[What you have to do] In the entries that follow, find the line containing "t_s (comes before"; from there, copy every line exactly through the line containing "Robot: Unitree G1".

[Records for the task]
——————

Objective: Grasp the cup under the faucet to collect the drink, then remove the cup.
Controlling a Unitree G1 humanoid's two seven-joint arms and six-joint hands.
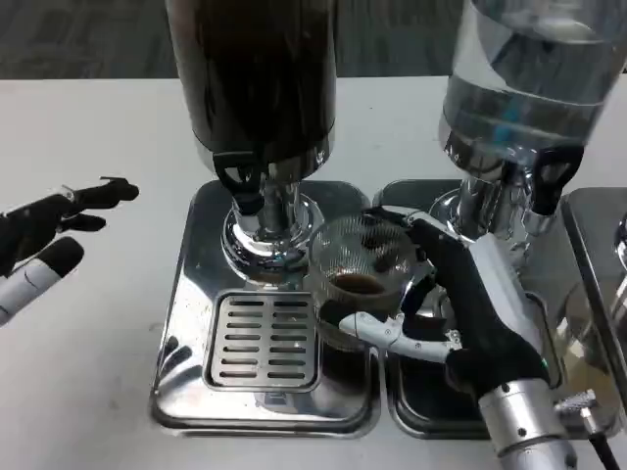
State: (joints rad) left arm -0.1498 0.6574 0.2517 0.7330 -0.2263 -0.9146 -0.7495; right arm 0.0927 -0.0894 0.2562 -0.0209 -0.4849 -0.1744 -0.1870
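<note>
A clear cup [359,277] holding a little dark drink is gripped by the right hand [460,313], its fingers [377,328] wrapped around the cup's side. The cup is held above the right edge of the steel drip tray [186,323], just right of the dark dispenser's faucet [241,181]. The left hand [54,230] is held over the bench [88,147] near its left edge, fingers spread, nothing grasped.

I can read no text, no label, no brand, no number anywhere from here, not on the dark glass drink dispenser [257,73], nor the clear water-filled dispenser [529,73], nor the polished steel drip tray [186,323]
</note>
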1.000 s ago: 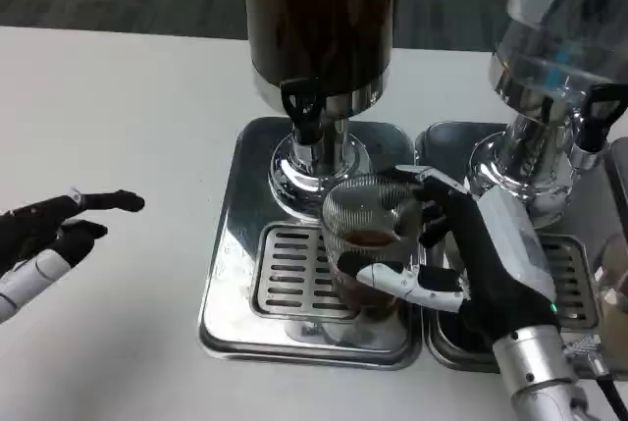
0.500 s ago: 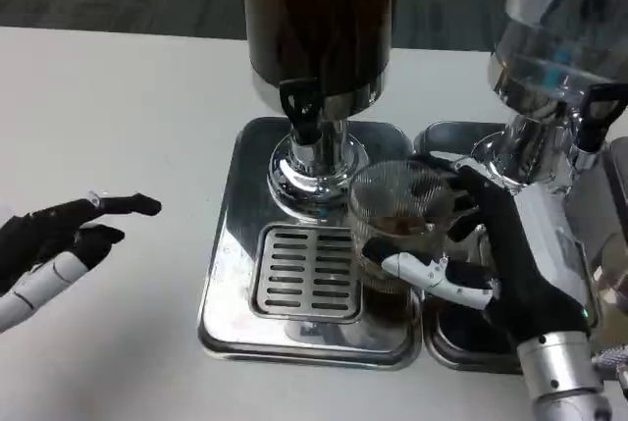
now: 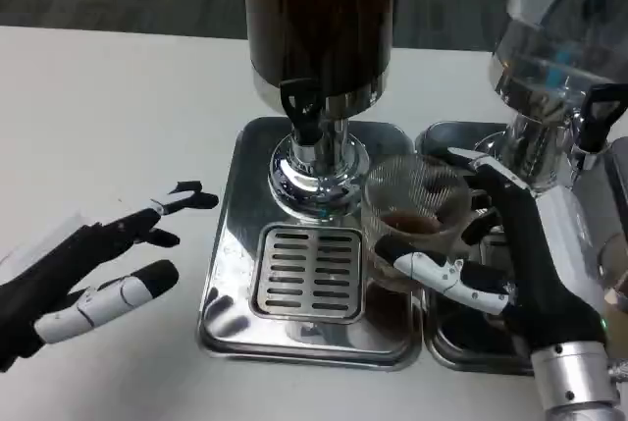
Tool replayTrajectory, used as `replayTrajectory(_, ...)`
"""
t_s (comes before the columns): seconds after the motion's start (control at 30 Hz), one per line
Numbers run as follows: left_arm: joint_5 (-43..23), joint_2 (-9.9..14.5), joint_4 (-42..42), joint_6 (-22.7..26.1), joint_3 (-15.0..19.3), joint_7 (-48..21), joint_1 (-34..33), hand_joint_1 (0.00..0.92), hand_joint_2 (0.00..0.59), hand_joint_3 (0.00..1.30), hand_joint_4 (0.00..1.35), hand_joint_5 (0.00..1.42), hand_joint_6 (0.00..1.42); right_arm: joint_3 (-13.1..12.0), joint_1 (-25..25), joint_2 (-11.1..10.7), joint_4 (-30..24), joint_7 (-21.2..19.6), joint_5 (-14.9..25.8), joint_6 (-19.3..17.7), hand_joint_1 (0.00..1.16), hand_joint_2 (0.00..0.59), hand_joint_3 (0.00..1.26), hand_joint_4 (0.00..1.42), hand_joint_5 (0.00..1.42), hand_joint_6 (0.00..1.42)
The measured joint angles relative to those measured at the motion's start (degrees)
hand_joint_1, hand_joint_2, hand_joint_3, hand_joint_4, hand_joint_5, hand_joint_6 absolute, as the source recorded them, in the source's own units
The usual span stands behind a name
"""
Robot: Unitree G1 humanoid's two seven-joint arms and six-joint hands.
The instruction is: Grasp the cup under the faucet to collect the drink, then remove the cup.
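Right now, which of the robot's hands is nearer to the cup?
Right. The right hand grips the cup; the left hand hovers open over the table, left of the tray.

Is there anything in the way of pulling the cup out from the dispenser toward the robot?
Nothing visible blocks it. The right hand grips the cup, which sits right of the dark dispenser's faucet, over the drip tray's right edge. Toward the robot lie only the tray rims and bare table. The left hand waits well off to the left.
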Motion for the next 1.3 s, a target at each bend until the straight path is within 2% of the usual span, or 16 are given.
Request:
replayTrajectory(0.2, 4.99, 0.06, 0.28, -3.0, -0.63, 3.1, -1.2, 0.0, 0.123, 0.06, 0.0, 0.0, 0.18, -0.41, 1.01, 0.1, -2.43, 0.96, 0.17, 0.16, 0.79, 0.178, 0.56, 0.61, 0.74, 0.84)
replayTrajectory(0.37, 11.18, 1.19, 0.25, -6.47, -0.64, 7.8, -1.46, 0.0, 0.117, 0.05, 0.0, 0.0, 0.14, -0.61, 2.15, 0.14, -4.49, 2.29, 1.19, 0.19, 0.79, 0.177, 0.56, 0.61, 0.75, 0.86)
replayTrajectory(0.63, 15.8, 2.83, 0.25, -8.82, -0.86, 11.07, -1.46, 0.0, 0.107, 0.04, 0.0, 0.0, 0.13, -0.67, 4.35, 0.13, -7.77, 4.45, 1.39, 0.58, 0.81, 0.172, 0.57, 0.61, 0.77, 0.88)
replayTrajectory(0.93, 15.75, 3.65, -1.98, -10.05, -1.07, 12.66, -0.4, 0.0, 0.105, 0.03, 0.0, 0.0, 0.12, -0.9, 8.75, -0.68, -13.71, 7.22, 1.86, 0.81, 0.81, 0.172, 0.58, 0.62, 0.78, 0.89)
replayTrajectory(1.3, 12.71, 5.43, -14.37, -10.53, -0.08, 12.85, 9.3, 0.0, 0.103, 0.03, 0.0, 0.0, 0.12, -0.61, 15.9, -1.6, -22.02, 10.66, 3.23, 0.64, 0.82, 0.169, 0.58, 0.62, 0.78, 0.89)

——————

[Expected answer]
t_s (comes before the columns): seconds after the motion's start (control at 30 Hz), one per line
Numbers run as follows: left_arm: joint_5 (-43..23), joint_2 (-9.9..14.5), joint_4 (-42..42), joint_6 (-22.7..26.1), joint_3 (-15.0..19.3), joint_7 (-48..21), joint_1 (-34..33), hand_joint_1 (0.00..0.92), hand_joint_2 (0.00..0.59), hand_joint_3 (0.00..1.30), hand_joint_4 (0.00..1.35), hand_joint_5 (0.00..1.42), hand_joint_6 (0.00..1.42); right_arm: joint_3 (-13.1..12.0), joint_1 (-25..25), joint_2 (-11.1..10.7), joint_4 (-30..24), joint_7 (-21.2..19.6), joint_5 (-14.9..25.8), joint_6 (-19.3..17.7), hand_joint_1 (0.00..1.16), hand_joint_2 (0.00..0.59), hand_joint_3 (0.00..1.26), hand_joint_4 (0.00..1.42), hand_joint_5 (0.00..1.42), hand_joint_6 (0.00..1.42)
The measured joint angles relative to those measured at the motion's start (degrees)
hand_joint_1, hand_joint_2, hand_joint_3, hand_joint_4, hand_joint_5, hand_joint_6 absolute, as the source recorded them, in the source's own units
The usual span stands behind a name
"""
Robot: Unitree G1 humanoid's two seven-joint arms and six-joint hands.

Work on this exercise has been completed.